▶ [Activity]:
Of all the entries below, only the lines from the one with "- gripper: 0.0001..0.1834" up to and including the one with "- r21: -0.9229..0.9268" are to be duplicated exactly.

▶ [The data]:
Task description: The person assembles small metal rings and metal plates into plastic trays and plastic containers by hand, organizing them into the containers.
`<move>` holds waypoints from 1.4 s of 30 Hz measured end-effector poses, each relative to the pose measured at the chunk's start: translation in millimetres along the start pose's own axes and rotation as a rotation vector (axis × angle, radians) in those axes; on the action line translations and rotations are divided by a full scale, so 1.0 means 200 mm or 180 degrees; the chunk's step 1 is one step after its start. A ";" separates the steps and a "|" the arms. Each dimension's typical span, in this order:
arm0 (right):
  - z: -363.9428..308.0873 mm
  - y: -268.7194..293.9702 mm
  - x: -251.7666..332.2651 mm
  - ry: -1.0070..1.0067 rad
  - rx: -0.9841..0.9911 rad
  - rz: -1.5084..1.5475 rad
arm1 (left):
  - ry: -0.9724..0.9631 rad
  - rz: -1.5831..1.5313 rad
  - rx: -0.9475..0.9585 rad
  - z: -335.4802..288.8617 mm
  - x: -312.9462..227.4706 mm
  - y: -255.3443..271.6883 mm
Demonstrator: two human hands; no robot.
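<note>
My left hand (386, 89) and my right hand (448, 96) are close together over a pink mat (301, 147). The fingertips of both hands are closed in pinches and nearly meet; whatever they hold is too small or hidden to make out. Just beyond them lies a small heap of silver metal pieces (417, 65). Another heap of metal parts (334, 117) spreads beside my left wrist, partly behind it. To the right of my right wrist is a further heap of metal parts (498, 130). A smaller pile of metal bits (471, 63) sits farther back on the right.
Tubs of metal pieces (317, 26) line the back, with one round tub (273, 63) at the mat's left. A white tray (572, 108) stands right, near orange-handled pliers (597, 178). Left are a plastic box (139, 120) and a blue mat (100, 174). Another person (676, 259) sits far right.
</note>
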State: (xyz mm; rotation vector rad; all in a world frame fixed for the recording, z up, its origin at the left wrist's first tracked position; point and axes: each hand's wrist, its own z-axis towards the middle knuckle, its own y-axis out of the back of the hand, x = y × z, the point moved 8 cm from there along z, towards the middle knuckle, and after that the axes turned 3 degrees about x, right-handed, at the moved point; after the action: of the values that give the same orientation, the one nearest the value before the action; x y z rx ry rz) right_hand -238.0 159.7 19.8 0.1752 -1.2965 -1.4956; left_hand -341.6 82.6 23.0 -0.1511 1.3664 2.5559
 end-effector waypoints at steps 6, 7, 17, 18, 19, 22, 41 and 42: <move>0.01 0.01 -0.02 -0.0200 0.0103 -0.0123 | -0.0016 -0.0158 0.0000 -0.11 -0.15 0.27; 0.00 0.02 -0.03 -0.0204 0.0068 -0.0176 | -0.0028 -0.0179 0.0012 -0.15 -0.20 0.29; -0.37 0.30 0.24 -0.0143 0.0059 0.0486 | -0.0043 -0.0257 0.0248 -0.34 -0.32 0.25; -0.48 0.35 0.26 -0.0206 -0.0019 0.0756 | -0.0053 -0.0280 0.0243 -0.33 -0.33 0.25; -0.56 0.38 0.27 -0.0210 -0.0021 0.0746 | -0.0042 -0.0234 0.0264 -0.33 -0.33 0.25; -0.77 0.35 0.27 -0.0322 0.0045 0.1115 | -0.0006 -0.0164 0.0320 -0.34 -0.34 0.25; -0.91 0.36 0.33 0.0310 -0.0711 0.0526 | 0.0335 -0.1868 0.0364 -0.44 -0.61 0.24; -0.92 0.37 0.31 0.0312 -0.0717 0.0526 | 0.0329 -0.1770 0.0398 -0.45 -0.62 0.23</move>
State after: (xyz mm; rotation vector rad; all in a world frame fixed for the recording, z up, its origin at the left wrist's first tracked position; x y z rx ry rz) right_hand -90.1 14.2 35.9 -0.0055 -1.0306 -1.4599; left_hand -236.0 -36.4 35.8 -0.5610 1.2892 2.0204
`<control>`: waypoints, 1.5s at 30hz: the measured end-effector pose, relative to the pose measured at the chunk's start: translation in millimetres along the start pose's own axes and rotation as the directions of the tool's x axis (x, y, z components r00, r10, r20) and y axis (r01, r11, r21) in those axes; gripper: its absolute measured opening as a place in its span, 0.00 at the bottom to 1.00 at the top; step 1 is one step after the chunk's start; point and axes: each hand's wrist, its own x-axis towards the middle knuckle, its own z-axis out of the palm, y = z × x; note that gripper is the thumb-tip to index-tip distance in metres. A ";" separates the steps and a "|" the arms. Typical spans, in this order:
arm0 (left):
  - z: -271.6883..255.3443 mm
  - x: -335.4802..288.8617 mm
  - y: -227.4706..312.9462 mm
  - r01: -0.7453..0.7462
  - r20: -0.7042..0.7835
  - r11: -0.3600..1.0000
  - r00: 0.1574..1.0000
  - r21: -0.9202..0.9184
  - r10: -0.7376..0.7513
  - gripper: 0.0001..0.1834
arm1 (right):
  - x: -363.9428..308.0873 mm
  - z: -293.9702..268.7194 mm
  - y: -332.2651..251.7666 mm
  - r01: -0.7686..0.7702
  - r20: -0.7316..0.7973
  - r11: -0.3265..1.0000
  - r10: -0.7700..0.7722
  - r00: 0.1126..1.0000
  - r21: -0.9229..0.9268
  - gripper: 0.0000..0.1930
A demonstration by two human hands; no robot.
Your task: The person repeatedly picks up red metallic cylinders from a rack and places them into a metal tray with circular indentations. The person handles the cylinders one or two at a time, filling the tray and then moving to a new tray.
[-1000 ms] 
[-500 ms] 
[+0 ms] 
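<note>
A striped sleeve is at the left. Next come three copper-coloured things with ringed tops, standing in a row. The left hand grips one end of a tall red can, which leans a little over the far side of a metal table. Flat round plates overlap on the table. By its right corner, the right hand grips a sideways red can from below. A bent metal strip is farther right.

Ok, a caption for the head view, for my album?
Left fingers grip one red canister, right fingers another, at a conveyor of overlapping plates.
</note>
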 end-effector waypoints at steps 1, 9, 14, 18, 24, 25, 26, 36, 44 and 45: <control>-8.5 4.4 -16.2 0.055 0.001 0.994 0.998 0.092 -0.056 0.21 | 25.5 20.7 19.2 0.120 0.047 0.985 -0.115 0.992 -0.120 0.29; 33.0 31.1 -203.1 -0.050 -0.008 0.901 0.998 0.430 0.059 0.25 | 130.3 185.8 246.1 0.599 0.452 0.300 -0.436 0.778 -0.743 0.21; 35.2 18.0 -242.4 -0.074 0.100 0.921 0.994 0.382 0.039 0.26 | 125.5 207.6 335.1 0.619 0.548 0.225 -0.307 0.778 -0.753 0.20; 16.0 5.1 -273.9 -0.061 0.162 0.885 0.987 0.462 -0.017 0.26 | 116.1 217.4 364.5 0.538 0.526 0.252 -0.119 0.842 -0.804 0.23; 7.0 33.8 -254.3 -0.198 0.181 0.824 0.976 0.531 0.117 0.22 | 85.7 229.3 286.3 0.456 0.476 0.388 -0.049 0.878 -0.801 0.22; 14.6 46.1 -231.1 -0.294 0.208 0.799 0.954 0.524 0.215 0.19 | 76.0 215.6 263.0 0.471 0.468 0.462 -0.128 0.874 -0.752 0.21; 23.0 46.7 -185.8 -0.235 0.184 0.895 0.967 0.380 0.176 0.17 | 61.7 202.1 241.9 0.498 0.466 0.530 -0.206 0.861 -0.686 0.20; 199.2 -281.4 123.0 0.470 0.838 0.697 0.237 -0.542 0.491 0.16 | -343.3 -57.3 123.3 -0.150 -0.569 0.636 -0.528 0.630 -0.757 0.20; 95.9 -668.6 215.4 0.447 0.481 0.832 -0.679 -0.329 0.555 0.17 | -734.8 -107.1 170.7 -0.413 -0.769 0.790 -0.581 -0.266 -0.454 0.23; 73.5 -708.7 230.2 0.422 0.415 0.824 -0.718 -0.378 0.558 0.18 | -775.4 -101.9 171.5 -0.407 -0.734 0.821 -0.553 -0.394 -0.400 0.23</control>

▶ [Response to this exercise]:
  - gripper: 0.0001..0.1834
arm1 (right):
  - x: -363.9428..308.0873 mm
  - z: -293.9702..268.7194 mm
  - y: -332.2651..251.7666 mm
  - r01: -0.7686..0.7702
  - r20: -0.7316..0.7973
  - r11: -0.3265..1.0000
  - r10: -0.7700..0.7722
  - r00: 0.1126..1.0000
  - r21: -0.9229..0.9268

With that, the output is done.